気づいたときには逃げ道が狭くなっています。


■② なぜ2月から増えるのか

2月は心理的に動きやすい時期です。

  • バレンタイン
  • 新生活前の不安
  • 冬の孤独感
  • 寒さによる気分の落ち込み

詐欺師は“感情の季節変動”を理解しています。

2月に急増するというより、
2月から秋にかけて徐々に積み上げるのが特徴です。


■③ 詐欺師の最新手口(いきなり請求はしない)

「見知らぬイケメン・美女・資産家から突然DM」
これはほぼ100%疑ってください。

ただし、注意点があります。

詐欺師はこう考えています。

急がない。焦らない。

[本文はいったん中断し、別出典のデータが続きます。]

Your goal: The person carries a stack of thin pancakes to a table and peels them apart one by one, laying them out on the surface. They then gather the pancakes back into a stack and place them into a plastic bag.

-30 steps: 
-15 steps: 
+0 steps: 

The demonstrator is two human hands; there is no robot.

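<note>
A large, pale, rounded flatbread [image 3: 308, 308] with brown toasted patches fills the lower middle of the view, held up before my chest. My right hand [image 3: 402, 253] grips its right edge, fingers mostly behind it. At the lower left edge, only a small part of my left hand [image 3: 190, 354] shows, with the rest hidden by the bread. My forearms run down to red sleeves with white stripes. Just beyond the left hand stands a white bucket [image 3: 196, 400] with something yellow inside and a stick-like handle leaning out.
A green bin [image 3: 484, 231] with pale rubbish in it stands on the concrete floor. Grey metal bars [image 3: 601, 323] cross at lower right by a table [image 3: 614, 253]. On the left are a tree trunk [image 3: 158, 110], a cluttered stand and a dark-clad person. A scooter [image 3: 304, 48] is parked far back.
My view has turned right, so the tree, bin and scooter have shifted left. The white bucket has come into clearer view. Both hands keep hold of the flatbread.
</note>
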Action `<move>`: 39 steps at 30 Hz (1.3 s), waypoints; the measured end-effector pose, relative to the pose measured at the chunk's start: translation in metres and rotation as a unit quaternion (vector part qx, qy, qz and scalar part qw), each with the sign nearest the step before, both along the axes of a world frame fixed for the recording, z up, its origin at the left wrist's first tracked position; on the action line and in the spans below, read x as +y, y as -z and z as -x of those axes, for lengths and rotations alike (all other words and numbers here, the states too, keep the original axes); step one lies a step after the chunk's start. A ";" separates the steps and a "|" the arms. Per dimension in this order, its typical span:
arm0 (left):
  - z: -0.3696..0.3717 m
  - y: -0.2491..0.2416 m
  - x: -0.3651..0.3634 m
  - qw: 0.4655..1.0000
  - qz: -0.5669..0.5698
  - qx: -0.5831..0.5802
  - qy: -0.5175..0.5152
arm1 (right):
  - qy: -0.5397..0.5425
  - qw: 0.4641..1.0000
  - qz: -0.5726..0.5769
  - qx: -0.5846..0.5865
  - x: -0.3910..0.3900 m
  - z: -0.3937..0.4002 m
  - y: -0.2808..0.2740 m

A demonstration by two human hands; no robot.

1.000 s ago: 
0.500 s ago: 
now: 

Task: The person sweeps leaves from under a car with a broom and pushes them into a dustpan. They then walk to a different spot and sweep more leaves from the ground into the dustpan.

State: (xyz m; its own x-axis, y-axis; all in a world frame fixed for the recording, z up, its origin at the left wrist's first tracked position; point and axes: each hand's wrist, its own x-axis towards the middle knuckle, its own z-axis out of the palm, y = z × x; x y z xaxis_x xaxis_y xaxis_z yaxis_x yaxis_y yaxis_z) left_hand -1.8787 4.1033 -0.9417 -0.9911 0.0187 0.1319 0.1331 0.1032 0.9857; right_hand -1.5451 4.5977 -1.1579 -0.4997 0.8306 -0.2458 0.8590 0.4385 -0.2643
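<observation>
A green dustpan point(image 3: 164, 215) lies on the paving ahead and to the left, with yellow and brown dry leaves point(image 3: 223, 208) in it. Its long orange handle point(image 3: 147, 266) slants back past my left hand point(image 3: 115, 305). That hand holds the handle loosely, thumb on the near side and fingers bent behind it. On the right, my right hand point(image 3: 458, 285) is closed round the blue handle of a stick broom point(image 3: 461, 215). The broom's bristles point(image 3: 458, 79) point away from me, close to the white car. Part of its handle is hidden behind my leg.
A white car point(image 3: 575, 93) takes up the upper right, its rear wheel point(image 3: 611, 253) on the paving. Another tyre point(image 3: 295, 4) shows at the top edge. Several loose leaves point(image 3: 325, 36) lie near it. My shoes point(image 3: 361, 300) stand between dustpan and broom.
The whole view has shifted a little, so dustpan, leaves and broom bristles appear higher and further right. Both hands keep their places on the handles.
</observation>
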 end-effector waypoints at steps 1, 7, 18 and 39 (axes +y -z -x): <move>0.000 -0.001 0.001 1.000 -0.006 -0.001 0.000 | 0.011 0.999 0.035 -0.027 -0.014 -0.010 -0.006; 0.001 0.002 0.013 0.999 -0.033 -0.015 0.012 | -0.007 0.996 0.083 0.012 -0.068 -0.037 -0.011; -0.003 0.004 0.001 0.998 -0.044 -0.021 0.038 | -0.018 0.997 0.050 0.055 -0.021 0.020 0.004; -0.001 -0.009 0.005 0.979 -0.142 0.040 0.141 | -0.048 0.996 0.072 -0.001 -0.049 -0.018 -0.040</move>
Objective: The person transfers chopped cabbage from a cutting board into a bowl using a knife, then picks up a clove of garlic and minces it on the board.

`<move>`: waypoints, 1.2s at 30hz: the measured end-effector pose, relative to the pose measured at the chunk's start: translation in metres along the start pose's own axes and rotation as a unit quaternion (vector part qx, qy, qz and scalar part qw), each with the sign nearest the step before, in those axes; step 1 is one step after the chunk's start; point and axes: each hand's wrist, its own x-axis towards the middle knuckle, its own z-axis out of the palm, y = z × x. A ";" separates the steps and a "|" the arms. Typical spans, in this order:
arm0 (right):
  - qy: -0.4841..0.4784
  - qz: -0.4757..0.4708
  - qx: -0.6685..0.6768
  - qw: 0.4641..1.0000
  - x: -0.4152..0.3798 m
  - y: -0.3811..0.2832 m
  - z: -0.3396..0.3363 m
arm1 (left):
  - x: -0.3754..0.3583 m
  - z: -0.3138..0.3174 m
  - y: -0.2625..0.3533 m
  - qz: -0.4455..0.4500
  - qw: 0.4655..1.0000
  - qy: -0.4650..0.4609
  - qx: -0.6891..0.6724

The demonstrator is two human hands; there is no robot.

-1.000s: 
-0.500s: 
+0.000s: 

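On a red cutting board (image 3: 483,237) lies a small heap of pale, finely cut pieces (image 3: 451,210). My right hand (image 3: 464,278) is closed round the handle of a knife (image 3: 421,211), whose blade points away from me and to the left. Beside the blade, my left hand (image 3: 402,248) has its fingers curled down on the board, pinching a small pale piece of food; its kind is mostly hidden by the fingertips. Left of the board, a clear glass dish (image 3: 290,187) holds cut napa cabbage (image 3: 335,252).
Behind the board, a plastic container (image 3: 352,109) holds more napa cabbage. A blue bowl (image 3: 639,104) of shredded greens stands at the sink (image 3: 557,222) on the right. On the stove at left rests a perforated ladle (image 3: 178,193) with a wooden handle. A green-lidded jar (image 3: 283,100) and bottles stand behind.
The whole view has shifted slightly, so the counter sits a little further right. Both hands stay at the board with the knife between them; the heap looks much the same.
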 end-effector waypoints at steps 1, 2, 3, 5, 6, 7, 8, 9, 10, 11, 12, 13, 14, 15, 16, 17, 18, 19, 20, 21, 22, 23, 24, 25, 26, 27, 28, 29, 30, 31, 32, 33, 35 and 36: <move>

時間をかける。

  • 少額の成功体験を与える
  • 優しい言葉を積み重ねる
  • 毎日連絡を続ける
  • 家族や友人との関係を少しずつ薄くする

これは心理操作です。


■④ 家族を守るための具体策

防災と同じで「事前ルール」が効きます。

家庭内ルール

  • ネットで知り合った相手にお金は送らない
  • 投資話は必ず第三者に相談
  • “秘密にして”と言われたら赤信号
  • 個人情報(住所・資産・家族構成)を送らない

心理的対策

  • 孤独を放置しない
  • 定期的に家族と雑談する
  • 親世代ともコミュニケーションを取る

詐欺は「淋しさ」に入り込みます。


■⑤ 被災地で見た「二重被害」

被災地では、生活が不安定な時ほど詐欺が入り込みます。

・保険金の相談
・復興支援金の話
・投資回収の提案

心が弱っている時に狙われる。

ロマンス詐欺も同じ構造です。

だから私は、防災を「命・住まい・お金・心」すべてを守る概念として伝えています。


■⑥ やらなくていい行動

  • 「自分は大丈夫」と思い込む
  • 相談を恥ずかしがる
  • 怪しいと感じても証拠を探そうと深入りする
  • 相手を論破しようとする

詐欺師は感情操作のプロです。

距離を取るのが最善策です。


■⑦ 今日できる最小行動

  • 家族に「ロマンス詐欺増えてるらしいよ」と一言伝える
  • 親世代のSNS利用状況をさりげなく確認
  • DMは基本“疑う”という共通認識を持つ
  • 相談窓口(警察・消費生活センター)をスマホに保存

■まとめ

ロマンス詐欺は、
自然災害のように突然襲うものではありません。

時間をかけて、心を侵食します。

でも、防げます。

普段のコミュニケーションが、最大の防災対策です。

守るべきは、お金よりも“信頼関係”。

淋しさにつけ込ませない環境を、家庭で作っていきましょう。